The word transformative comes dangerously close to acting cliché, but it doesn’t feel like enough to describe what Farrell does in The Penguin. The only recognizable thing about the actor are his eyes, and he uses them to sell the emotional arc of his entire performance. Oz was written to play on other people’s suspicions about him, and Farrell takes great pleasure in emphasizing his sleaze: He smiles so wide that his many gold teeth are visible, he sings his already affected “fuhgeddaboudit” voice a little higher when he’s anxious, and he never misses a joke about another man’s lack of masculinity. The character hits every viable Italian-American stereotype; our guy even lets loose a Joey Tribbiani-esque “How you doin’?” But one of the show’s smartest touches is how it reveals Oz’s identity as a malleable, willful performance, shaped by his relationship with his demanding mother and codified by years of trying to fit in with the Falcones. It’s a feat of chameleonic cunning, using the character’s smooth-talking style and use of biting humour to lull us into a kind of amused complacency, before delivering a twist that makes it abundantly clear that this is no antihero tale. The Penguin is a portrait of a villain, and Farrell’s sympathy is its most difficult secret weapon.

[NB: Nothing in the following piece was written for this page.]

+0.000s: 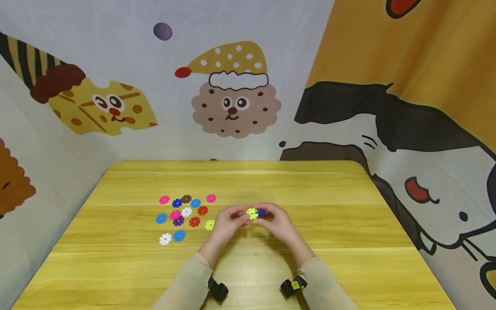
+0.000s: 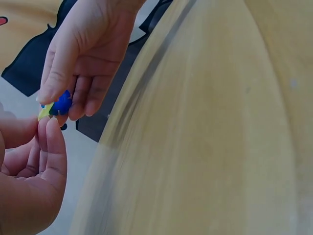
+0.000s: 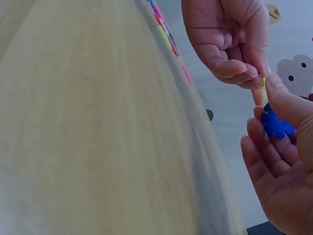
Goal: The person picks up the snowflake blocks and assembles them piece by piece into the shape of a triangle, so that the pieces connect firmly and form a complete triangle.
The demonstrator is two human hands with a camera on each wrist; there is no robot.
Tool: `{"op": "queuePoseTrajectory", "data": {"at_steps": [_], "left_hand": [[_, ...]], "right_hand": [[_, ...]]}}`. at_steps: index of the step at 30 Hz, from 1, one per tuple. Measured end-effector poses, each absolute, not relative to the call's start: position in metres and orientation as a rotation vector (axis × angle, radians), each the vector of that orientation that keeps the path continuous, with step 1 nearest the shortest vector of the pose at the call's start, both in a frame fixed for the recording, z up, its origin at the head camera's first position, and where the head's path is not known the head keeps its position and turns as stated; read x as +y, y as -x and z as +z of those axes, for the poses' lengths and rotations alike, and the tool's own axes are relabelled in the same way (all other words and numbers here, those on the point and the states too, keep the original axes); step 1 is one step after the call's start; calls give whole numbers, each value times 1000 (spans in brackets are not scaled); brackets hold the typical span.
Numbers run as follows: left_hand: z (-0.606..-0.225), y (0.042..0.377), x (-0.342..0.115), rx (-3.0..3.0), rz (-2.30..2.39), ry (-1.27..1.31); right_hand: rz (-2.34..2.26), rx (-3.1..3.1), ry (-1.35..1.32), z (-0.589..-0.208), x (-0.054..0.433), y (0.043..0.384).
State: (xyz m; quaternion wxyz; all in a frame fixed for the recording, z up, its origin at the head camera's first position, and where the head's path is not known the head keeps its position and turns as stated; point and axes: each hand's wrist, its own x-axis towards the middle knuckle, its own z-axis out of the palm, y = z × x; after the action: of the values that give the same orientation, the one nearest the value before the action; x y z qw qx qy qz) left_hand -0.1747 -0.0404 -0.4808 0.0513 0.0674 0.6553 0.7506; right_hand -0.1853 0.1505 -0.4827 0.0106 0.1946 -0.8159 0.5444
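Observation:
Both hands meet above the table in the head view. My left hand (image 1: 227, 223) pinches the edge of a yellow-green interlocking disc (image 1: 252, 214) between thumb and fingertips. From the other side, my right hand (image 1: 280, 221) holds that disc together with a blue interlocking disc (image 1: 262, 212). The blue disc (image 3: 277, 122) shows its notched rim below the right thumb in the right wrist view. It sits at an angle against the yellow-green disc (image 2: 45, 111), seen nearly edge-on in the left wrist view. Fingers hide the place where the two discs meet.
Several loose notched discs lie left of the hands, among them a white disc (image 1: 165, 239), a light blue disc (image 1: 179, 235), a red disc (image 1: 194, 221) and a pink disc (image 1: 211, 198). Another yellow-green disc (image 1: 209, 225) lies beside the left wrist. The wooden table (image 1: 348, 224) abuts a cartoon-printed curtain (image 1: 162, 142).

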Motion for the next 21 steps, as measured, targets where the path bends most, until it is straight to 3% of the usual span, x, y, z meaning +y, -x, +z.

Both Milioti and Farrell play characters who slide into cartoons and caricatures, but they retain the sharp edges of humanity – jealousy and greed, grief and lust, self-loathing and boastfulness – that The Penguin simultaneously pulpy and plausible. And, more effectively than the films of Christopher Nolan or Todd Phillips, populist; like any worthwhile story about organized crime, The Penguin is really about what it takes to make it in America. What rules must you break to get ahead? What alliances, and whose labor, must be protected in a world where everyone eats each other? What are the costs of abandoning this system or trying to break the wheel? Milioti and Farrell get parallel talks on these questions, and The Penguin sometimes becomes repetitive in its treatment of the two as bizarre mirror versions of each other. If one has a vision of a worker-led future, the other must have one too; if one has an overbearing parent, the other must have one too; if one misses a lost sibling, the other must have one too. But that trait is forgivable when The Penguin gives its central duo plenty of room to grow, and the result is a spinoff that doesn’t need its cinematic predecessor to light up the night.